What’s in a blend? Why worry?
One of the many interesting people I met at Beautiful South in London last week was winemaker Kevin Grant. He and his wife Hanli own Ataraxia in Hemel-en-Aarde Valley, on a ridge overlooking the stunningly beautiful, cooler coastal region—whose name (which means “Heaven on Earth”) kept popping up during the two day tasting.
Kevin won huge acclaim at nearby celebrated Hamilton Russell before establishing Ataraxia, where they focus very much on terroir and varieties suited to the cool climate setting. (Last week we gave serious props to Ataraxia Chardonnay 2012, 91 pts.)
As Kevin poured me his 2008 Serenity red blend (not in yet in BC), he joked that nobody knows the varieties and proportions in the blend —not even his wife. And, he’s not about to spill the beans now.
The actual make-up of the wine varies from year to year—so it doesn’t help. Even if you’re a certified member of WineGeeksRUs, chances are you won’t be able to nail down the varieties anyway. I have a vague idea what might be in there. But it really doesn’t matter.
And, besides, I like his poetry.
Listen to why he thinks we should quit worrying about what makes up a blend—and appreciate the wine for what it is…

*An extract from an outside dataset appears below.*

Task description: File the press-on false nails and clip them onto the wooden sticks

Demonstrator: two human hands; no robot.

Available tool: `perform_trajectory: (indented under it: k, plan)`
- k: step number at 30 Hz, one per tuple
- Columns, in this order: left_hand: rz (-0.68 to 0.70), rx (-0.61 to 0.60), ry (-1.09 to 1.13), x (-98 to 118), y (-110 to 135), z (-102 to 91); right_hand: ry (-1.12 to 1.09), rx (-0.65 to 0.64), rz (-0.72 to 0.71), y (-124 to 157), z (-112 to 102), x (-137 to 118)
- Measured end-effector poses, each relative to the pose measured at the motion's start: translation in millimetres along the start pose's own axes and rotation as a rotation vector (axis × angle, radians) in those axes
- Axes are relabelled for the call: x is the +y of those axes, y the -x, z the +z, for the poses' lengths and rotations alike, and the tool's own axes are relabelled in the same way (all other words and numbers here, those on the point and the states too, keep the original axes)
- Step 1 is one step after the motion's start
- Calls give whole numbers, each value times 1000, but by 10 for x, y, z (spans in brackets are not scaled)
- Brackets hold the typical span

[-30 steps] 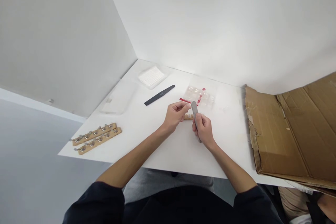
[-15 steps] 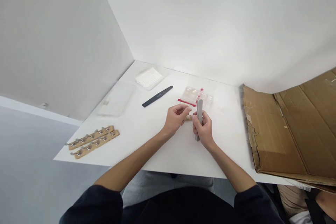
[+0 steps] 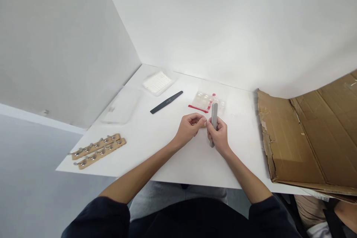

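My right hand (image 3: 218, 134) is closed around a grey nail file (image 3: 214, 114) held nearly upright. My left hand (image 3: 190, 126) is closed in a pinch, its fingertips almost meeting those of the right; whatever lies between them is too small to make out. Under the fingertips a bit of a small tan piece (image 3: 203, 125) shows, mostly hidden. Just beyond the hands lies a clear plastic pack (image 3: 202, 100) with rounded pockets and red markings. A black nail file (image 3: 166, 102) rests on the table to the left of it.
Clear box with a white gridded sheet (image 3: 157, 82) stands at the back; a clear lid (image 3: 119, 109) lies left. Two tan strips with metal knobs (image 3: 99, 150) sit at the front-left table corner. Folded cardboard (image 3: 295, 137) covers the right side. Another person's arm (image 3: 346, 212) shows lower right.
Both hands have shifted slightly, the right one a little to the right with the grey nail file. The fingertips of the two hands are closer together.
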State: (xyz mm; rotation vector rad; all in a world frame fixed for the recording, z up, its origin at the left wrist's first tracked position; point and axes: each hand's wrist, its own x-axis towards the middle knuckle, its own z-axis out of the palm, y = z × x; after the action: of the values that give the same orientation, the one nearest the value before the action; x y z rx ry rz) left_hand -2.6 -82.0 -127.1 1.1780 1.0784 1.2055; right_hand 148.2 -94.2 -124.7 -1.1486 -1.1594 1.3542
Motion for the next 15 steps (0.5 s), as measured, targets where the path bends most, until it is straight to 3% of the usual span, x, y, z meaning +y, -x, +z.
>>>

His words rang true with me because, especially in North America, we’ve been raised on the varietal label. So much so that not only does it dictate entirely how wine is marketing and stocked at the store, but dissecting the blend has almost become an unhealthy preoccupation.
After all, what is wine if it’s not, first and foremost, about the place it comes from and the people who make it?
Think terroir, in every aspect.
And if a wine region called “Heaven on Earth” intrigues you, have a look here to see just how beautiful it is.
• Ataraxia Serenity 2008
What counts is the final result: fruit forward, initially, with vibrant plum and blue fruit, it invites you in with silky tannins, good length, some spicy hints and a touch of mineral, before a smooth and lingering finish. 91 pts.
While you might have to wait a while to taste Kevin’s wine in BC, here’s a couple of other worthy blends that you can track down.
• Glen Carlou Grand Classique 2009. Arguably one of the best value Bordeaux style blends on BC liquor store shelves (and, yes, you can easily find the Cabernet dominated breakdown). Here’s a drop that’s perfect for pairing with fall inspired stews and serious steaks. Up front red and black fruit with cocoa and mocha notes, with a touch of spice, wrapped in easy tannins. The Deal: BCLS $20.99 90 pts.
• De Martino Las Cruces Old Vines 2010 (Cachapoal). From one of Chile’s most dynamic producers, this wine is emblematic of the ‘new’ Chile but from an older vineyard planted in the late 1950s, primarily to Malbec with Carmenere and some Cab.Sauv. The wine is the sum of its bush vine parts, rewarding with a rich and textured palate damson and chewy chocolate notes with well balanced fruit and oak. Private stores c. $50, 91 pts.